Stocks traded mixed on Monday as Wall Street looked ahead to a week filled with U.S. inflation readings and the possibility of another government shutdown.

These stocks made moves Monday: 

Boeing
(BA) closed up 4% after a report from Bloomberg said the Chinese government was considering lifting a commercial freeze for the plane maker’s 737 MAX jet later this week when President Joe Biden and China’s President Xi Jinping meet during the APEC Summit in San Francisco.
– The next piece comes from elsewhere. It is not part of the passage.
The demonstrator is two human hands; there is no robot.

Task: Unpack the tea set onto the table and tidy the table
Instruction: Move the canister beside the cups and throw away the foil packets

Also boosting the stock was an announcement from Emirates at the Dubai Airshow that it would buy $52 billion of
Boeing
aircraft, while SunExpress, a joint venture of
Turkish Airlines
and
Lufthansa,
announced it would buy 90 737 MAX jets.

Tyson Foods
(TSN) fell 2.8% after fiscal fourth-quarter sales missed analysts’ expectations and the meat company issued a disappointing outlook for fiscal 2024.

Plug Power
(PLUG) fell 1.7% following a decline of 41% on Friday after the hydrogen fuel cell specialist raised “substantial doubt about [its] ability to continue as a going concern.”

Monday.com
(MNDY) was rising 11% after the work management platform raised full-year guidance.

Henry Schein
(HSIC) rose 5.4% even after the provider of dental and medical supplies missed analysts’ estimates on third-quarter sales and reduced its full-year guidance.

Illumina
(ILMN) fell 5.7%. The stock declined 8% on Friday after the DNA sequencing company said it expects revenue to fall between 2% and 3% in 2023, compared with previous projections for growth of about 1%.

Shares of
StoneCo
(STNE) were up 13% after the Brazilian financial services company on Friday reported third-quarter earnings that more than doubled and revenue that topped estimates.

Nvidia
(NVDA) rose 0.6% to $486.20 after the company unveiled its newest artificial-intelligence chip. The H200 Tensor Core GPU incorporates 141 gigabytes of memory and offers up to 60% to 90% performance improvements versus its current H100 model when used for inference, or generating answers from popular AI models.